Aim of the task:
Please reply with one number only: how many lines in the entries below contain the string "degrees".

(Stored data)
##########

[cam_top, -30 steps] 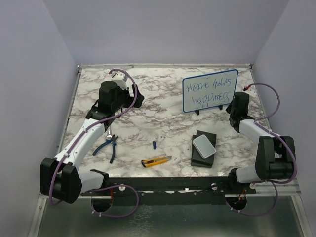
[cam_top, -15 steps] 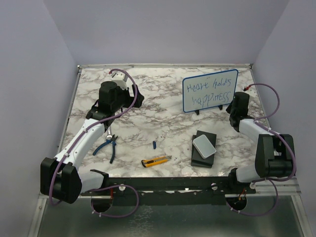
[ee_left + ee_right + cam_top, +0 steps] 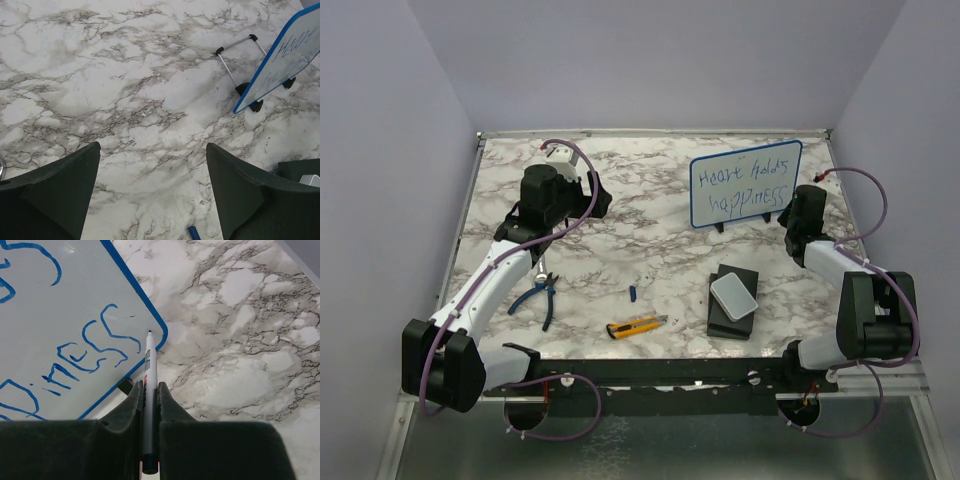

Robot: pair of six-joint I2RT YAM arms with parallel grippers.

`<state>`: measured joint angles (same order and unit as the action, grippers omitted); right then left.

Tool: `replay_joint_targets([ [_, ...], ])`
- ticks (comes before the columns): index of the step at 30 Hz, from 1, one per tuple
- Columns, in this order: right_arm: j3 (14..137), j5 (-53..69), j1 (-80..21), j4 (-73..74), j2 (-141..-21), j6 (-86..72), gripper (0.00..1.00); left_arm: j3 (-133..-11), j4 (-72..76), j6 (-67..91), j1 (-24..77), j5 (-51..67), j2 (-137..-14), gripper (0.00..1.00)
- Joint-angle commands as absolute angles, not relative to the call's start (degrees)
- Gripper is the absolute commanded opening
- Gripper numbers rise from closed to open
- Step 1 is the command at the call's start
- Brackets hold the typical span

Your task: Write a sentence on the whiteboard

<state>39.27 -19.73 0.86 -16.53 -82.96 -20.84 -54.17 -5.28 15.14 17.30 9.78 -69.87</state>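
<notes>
The whiteboard point(image 3: 745, 187), white with a blue frame and black feet, stands upright at the back right of the table. The sentence point(image 3: 740, 186) in blue marker fills two lines; its last letters show in the right wrist view point(image 3: 95, 347). My right gripper point(image 3: 794, 213) is shut on a white marker point(image 3: 148, 390), tip close to the board's lower right corner point(image 3: 160, 335). My left gripper point(image 3: 152, 155) is open and empty over bare marble, left of the board point(image 3: 285, 55).
Blue pliers point(image 3: 542, 295), a yellow utility knife point(image 3: 636, 325) and a small blue cap point(image 3: 632, 292) lie near the front. A pale grey box point(image 3: 734, 296) sits on a black block point(image 3: 734, 305).
My right gripper has shifted very slightly near the board's right edge. The left arm has not moved.
</notes>
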Motion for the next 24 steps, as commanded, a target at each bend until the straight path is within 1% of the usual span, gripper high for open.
replay_joint_targets([
  [1,39.27,-18.15,1.27,-18.60,-83.23,-19.80,0.01,-53.44,-4.27,14.44,16.96,9.14,-68.59,0.88],
  [8,39.35,-18.06,1.29,-18.35,-83.43,-19.97,0.01,-53.44,-4.25,14.43,17.01,9.13,-68.64,0.87],
  [13,39.64,-23.34,1.30,-12.73,-81.70,-22.62,0.01,-53.44,-4.31,14.43,16.96,9.14,-68.58,0.88],
  [15,38.57,-26.92,1.32,-10.16,-78.46,-24.55,0.01,-53.43,-4.25,14.56,16.96,8.93,-68.51,0.88],
  [18,35.65,-28.57,1.27,-8.30,-70.54,-26.03,0.01,-53.35,-4.30,14.63,16.97,8.53,-68.60,0.88],
  [21,33.63,-26.57,1.27,-7.57,-62.79,-25.68,0.01,-53.33,-4.26,14.89,16.96,8.60,-68.69,0.88],
  [24,34.30,-19.54,1.24,-6.58,-58.60,-24.11,0.01,-53.28,-4.23,15.11,17.12,8.77,-68.64,0.88],
])
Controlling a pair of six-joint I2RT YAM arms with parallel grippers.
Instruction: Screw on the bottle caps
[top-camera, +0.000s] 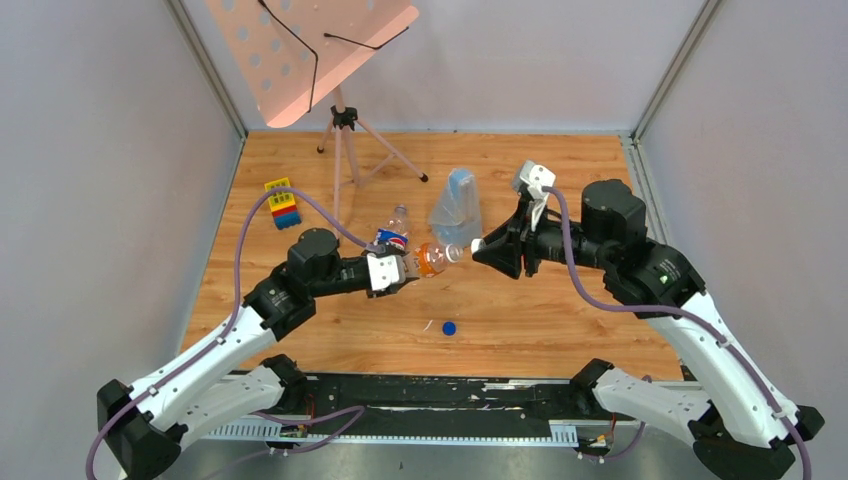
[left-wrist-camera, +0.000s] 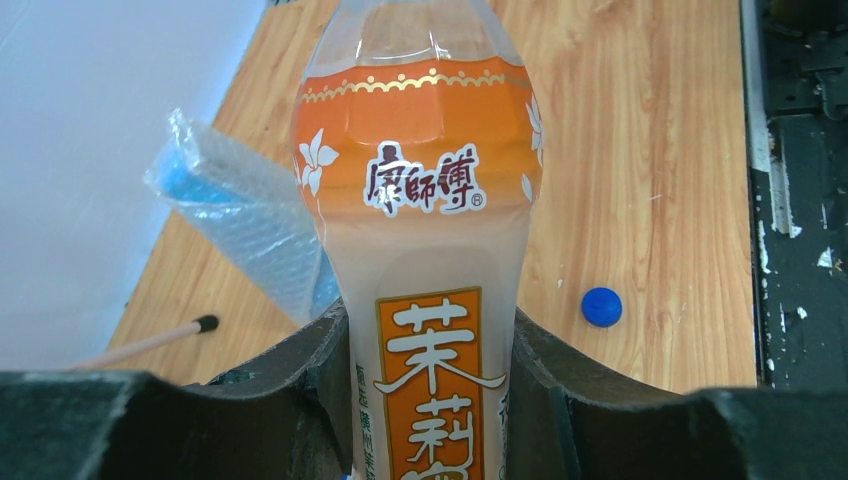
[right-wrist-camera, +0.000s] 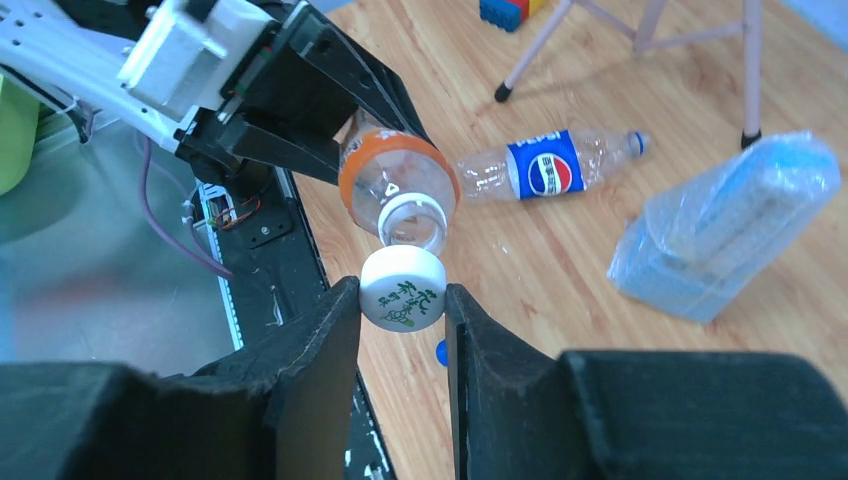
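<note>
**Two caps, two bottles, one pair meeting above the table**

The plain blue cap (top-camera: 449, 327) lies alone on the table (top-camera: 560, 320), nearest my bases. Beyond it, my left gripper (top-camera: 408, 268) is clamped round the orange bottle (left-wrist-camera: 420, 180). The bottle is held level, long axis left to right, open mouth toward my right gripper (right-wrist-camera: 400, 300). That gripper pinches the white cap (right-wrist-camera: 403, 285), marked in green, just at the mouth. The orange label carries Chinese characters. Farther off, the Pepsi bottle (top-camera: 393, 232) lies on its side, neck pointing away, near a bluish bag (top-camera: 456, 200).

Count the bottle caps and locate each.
2. White round plastic cap: pinched in the right gripper, by the mouth of the orange-labelled clear bottle. Plain blue round plastic cap: lying on the wooden table.
</note>
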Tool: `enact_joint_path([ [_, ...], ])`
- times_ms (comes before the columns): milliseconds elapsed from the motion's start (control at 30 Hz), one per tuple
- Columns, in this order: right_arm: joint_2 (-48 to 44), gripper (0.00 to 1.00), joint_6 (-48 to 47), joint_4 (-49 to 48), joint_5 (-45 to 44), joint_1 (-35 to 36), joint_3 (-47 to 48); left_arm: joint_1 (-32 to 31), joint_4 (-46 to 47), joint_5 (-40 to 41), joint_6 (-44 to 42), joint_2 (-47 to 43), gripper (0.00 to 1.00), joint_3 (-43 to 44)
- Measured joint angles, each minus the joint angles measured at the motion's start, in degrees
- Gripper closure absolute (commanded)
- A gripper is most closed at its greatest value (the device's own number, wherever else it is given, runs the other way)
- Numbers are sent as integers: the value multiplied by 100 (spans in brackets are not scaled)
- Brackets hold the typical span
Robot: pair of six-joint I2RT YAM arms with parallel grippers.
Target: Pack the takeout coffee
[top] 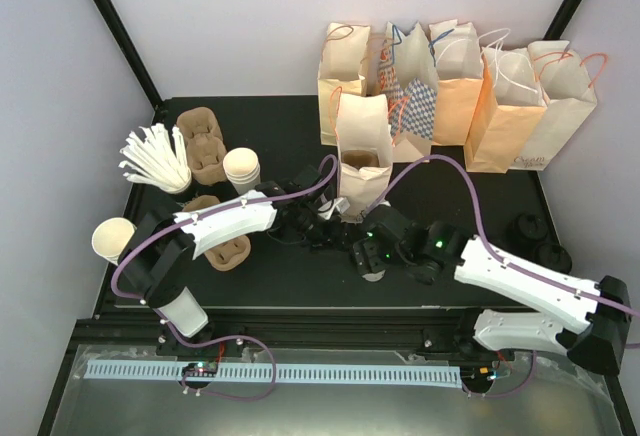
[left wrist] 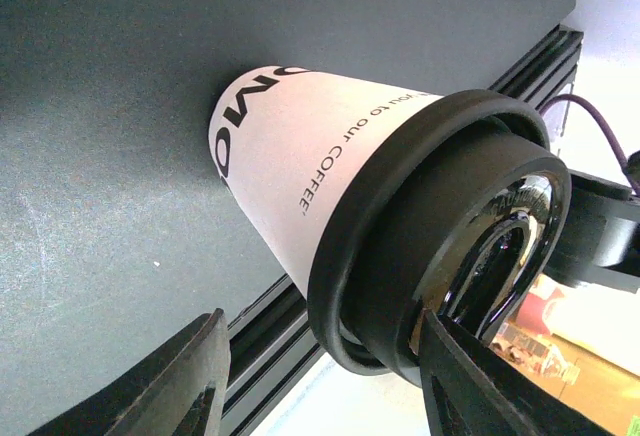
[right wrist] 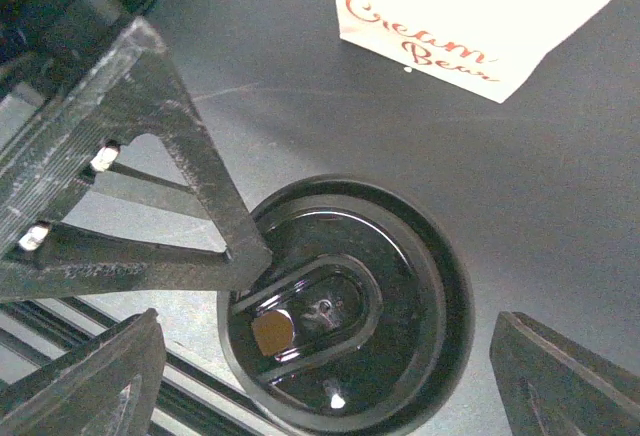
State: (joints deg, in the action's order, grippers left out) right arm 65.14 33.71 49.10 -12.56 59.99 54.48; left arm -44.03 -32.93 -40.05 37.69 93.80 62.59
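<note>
The takeout coffee (left wrist: 300, 156) stands upright on the black table (top: 270, 121), just on the near side of the small open paper bag (top: 362, 146) with red script lettering. Its black lid (right wrist: 400, 286) is on. The left gripper (left wrist: 322, 331) reaches in from the bag's left at lid height with its jaws half spread. One finger (left wrist: 460, 386) lies against the lid's rim and the other (left wrist: 190, 386) stands clear of the cup, so nothing is pinched. The right gripper (right wrist: 325, 316) hangs directly over the lid, pointing down. Its jaws are spread wide, with a finger well off to each side, touching nothing. Behind the bag stands a row of larger paper bags (top: 470, 86). Well to the bag's left are a stack of cream paper cups (top: 241, 168), brown pulp carriers (top: 203, 141) and a bundle of white sticks (top: 155, 161).
</note>
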Motion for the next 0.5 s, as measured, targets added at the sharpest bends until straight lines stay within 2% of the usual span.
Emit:
enact_joint_path([
  [133, -387, 14, 122, 13, 407, -376, -94, 0, 31, -15, 101, 0, 45, 48],
  [367, -992, 18, 221, -48, 1665, -1567, -640, 0, 304, -264, 339, 0, 45, 109],
  [500, -1196, 23, 256, -109, 2367, -2256, -879, 0, 450, -428, 459, -2, 50, 109],
])
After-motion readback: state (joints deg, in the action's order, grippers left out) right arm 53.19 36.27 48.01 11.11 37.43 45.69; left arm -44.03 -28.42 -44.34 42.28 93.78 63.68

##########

The completed task:
2